The Norwegian authorities have drafted a bill restricting the wearing of niqab and burqa, items of clothing that cover women’s faces: Islamic dresses are going to be completely banned in kindergartens, schools and universities, making illegal for all workers in education. The reason for changing the dress code was given by the leadership of the local Islamic union, who hired a woman in a burqa to work in the department of public relations. In recent months, the struggle with strict religious clothing has swept the EU countries and their closest neighbors. Before Norway this year, niqab and burqa were banned in Germany and Austria, in the autumn of last year – in Bulgaria; A referendum on banning the burqa may take place in Switzerland. In March, the European Court of Human Rights spoke out against the right of workers to wear a veil.

Vikings look behind the niqab

According to the Minister of Education of the country, Thorbjorn Roo Isaksen, the ban is needed in order to facilitate communication between the teacher and the students. “This clothing interferes with normal communication, and it plays a key role in the learning process,” the official said. Speaking against teachers in burqa, the authorities of Norway mean Islamic private secondary schools, in which migrant children are taught Arabic and Islamic culture. Education is tied to a national secular standard.

The intention to ban the burqa for teachers and pupils of the Norwegian authorities is announced three months before the national elections scheduled for September 11, 2017. Perhaps the proximity of the vote explains the fact that, along with the right, the Social Democratic opposition in the parliament intends to support the ban. Thus, the displacement of the burqa from public space becomes the subject of general consensus in Norway.

Earlier, the Norwegian Ministry of the Interior allowed the police to stop women in niqabas or burqas. However, it remains unclear what punishment will be imposed for violation of the dress code. In EU countries, where the burqa is already banned, the same standard applies: EUR 150 fine. The bill, proposed by the Norwegian authorities (Norway is not part of the European Union), bypasses this issue.

Europe takes off the veil

The campaign against the burqa in Europe is largely the result of terrorist acts that occurred in Germany in the second half of 2016. Under the influence of these events, the Chancellor of Germany Angela Merkel included the prohibition of too strict Islamic outfits in the program of her Christian Democratic Union. According to the French Islam scholar Gilles Kepel, in Germany, the opinion has long prevailed that the regulation in the field of clothing can provoke Islamic radicals to commit acts of terrorism.
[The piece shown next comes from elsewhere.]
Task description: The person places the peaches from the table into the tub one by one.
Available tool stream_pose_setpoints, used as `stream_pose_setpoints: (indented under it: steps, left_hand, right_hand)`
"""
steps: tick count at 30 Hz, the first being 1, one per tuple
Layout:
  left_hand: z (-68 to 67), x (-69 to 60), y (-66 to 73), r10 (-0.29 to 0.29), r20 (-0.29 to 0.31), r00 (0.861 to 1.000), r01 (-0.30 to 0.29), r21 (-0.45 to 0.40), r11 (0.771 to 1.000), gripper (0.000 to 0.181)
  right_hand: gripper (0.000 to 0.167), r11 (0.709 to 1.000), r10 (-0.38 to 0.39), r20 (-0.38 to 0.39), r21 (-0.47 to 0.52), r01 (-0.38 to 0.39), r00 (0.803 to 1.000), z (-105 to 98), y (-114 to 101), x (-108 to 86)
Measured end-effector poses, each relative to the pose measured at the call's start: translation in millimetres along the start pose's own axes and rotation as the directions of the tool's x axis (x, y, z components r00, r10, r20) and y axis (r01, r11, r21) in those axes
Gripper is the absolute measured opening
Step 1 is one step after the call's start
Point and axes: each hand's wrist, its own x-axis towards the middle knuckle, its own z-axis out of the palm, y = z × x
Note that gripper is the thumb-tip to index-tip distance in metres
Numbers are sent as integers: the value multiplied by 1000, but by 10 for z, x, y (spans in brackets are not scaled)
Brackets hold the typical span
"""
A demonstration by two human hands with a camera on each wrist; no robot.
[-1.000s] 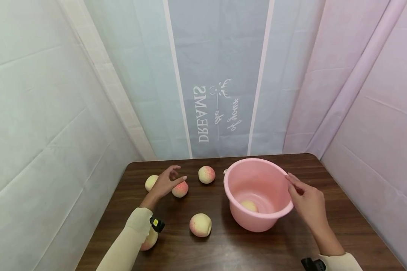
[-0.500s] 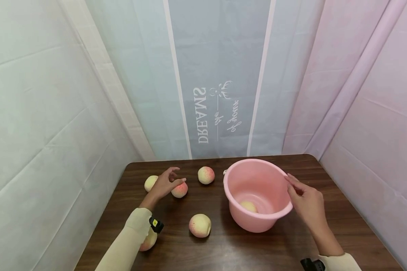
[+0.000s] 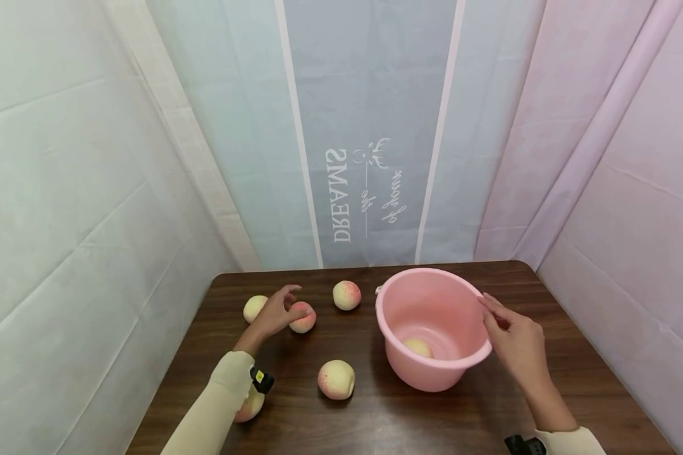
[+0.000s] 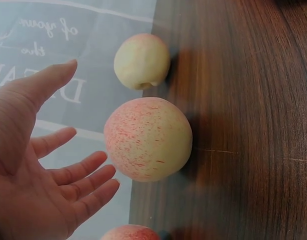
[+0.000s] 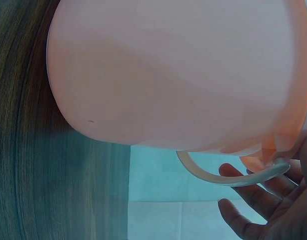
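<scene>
A pink bucket [image 3: 432,376] stands on the right half of the table, with one peach [image 3: 418,347] lying inside at the bottom. My right hand [image 3: 516,338] grips its right rim between thumb and fingers; in the right wrist view the fingers [image 5: 256,197] reach past the pale handle [image 5: 208,176]. At the left, my left hand [image 3: 274,316] hovers with spread fingers beside a red-tinted peach [image 3: 302,318]. The left wrist view shows that hand's palm [image 4: 33,175] and a gap between its thumb and fingers, with a blushed peach [image 4: 148,140] close to the fingertips.
Other peaches lie about: one at the back [image 3: 347,295], one left of my left hand [image 3: 255,308], one at the front middle [image 3: 337,380], and one partly under the left forearm [image 3: 250,404]. Cloth walls [image 3: 370,95] enclose the dark wooden table [image 3: 393,423].
My left hand has dipped slightly, its thumb now lower over the red-tinted peach. The right hand, the bucket and the peaches have stayed in place.
</scene>
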Motion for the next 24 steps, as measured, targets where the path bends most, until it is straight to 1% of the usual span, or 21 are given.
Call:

The massacre committed by a Tunisian migrant, Anis Amri in Berlin in December 2016, contributed to changing this view: terrorism came to Germany, despite the absence of a dress code.

In January 2017, Austrian Foreign Minister Sebastian Kurtz proposed to go further than Angela Merkel. The politician intends to ban not only niqab and veil, but also hijabs – scarves that cover the woman’s hair, leaving an open face. Kurtz, who presides over the conservative People’s Party, enlisted the support of the Secretary of State for the diversity of the Muslim woman, Muna Duzdar. However, the country’s president, Alexander van der Bellen, opposes, admitting that all women will wear hijabs in time as a sign of solidarity with Muslim women against Islamophobia.

Discussions on the higher floors of the Austrian authorities resulted in banning only the burqa and the niqab. As in the case of Norway, this initiative is easily linked with the elections to be held in the Alpine republic in the fall of 2017. Then the parliament will be chosen by the citizens of Germany.

Secularity in French way

The first in the European Union ban on wearing super-tight garments was introduced in April 2011 by France. A fine of 150 euros imposed by the country did not lead to the complete disappearance of the burqa and niqab from public space and is still being criticized by separate groups of leftists. Attempts by the French authorities to introduce new prohibitive measures – against hijabs (to which ex-President Nicolas Sarkozy calls) and Islamic burqniki swimsuits (the point of view of former Prime Minister Manuel Wals) – were not accepted by the French society.

At the suggestion of Wals, in 2016, private Islamic secondary schools were subjected to increased scrutiny by law enforcement agencies. Some of these institutions were accused of promoting intolerance to adults. The position of the newly elected French President Emmanuel Macron on the dress code and the prevention of terrorism is much more compliant. France does not intend to introduce new restrictions on the Islamic way of life.